• _Exercise description_: Give back all of the data exactly as it stands, with the pictures removed.

• _Available data_:
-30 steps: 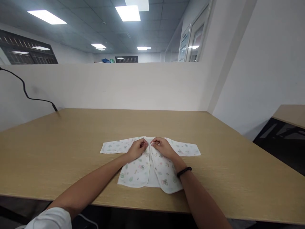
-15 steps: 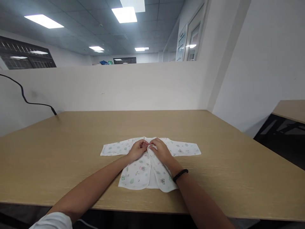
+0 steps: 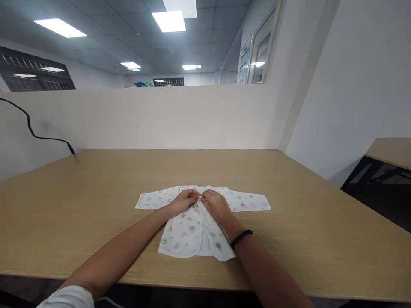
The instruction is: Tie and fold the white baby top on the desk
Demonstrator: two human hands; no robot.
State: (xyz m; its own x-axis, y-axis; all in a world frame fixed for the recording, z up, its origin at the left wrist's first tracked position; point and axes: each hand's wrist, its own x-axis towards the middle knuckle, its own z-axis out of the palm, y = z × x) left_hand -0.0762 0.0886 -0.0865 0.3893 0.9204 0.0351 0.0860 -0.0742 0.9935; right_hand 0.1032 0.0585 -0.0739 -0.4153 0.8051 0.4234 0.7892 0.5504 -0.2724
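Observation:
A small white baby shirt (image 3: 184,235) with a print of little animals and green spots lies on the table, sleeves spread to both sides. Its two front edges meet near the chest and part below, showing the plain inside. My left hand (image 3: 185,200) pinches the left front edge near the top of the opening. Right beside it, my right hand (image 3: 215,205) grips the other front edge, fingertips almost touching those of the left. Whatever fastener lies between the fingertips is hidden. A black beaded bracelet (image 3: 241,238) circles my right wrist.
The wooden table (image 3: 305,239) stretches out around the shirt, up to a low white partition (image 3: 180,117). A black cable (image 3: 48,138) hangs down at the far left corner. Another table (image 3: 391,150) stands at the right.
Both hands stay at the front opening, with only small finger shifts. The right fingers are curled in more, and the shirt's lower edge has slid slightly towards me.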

• _Written answer_:
-30 steps: 
-15 steps: 
+0 steps: 
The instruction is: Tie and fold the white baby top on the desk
Demonstrator: two human hands; no robot.
State: (xyz m; its own x-axis, y-axis; all in a world frame fixed for the recording, z up, its origin at the left wrist's first tracked position; point and axes: each hand's wrist, its own x-axis towards the middle knuckle, its own z-axis out of the palm, y = z × x) left_hand -0.0762 0.0886 -0.0865 0.3893 0.9204 0.0351 0.0860 -0.0742 0.9935; right_hand 0.1032 0.0585 -0.0739 -0.4153 0.8051 0.4234 0.7892 0.5504 -0.2724
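Observation:
A small white baby shirt (image 3: 184,235) with a print of little animals and green spots lies on the table, sleeves spread to both sides. Its two front edges meet near the chest and part below, showing the plain inside. My left hand (image 3: 185,200) pinches the left front edge near the top of the opening. Right beside it, my right hand (image 3: 215,205) grips the other front edge, fingertips almost touching those of the left. Whatever fastener lies between the fingertips is hidden. A black beaded bracelet (image 3: 241,238) circles my right wrist.
The wooden table (image 3: 305,239) stretches out around the shirt, up to a low white partition (image 3: 180,117). A black cable (image 3: 48,138) hangs down at the far left corner. Another table (image 3: 391,150) stands at the right.
Both hands stay at the front opening, with only small finger shifts. The right fingers are curled in more, and the shirt's lower edge has slid slightly towards me.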

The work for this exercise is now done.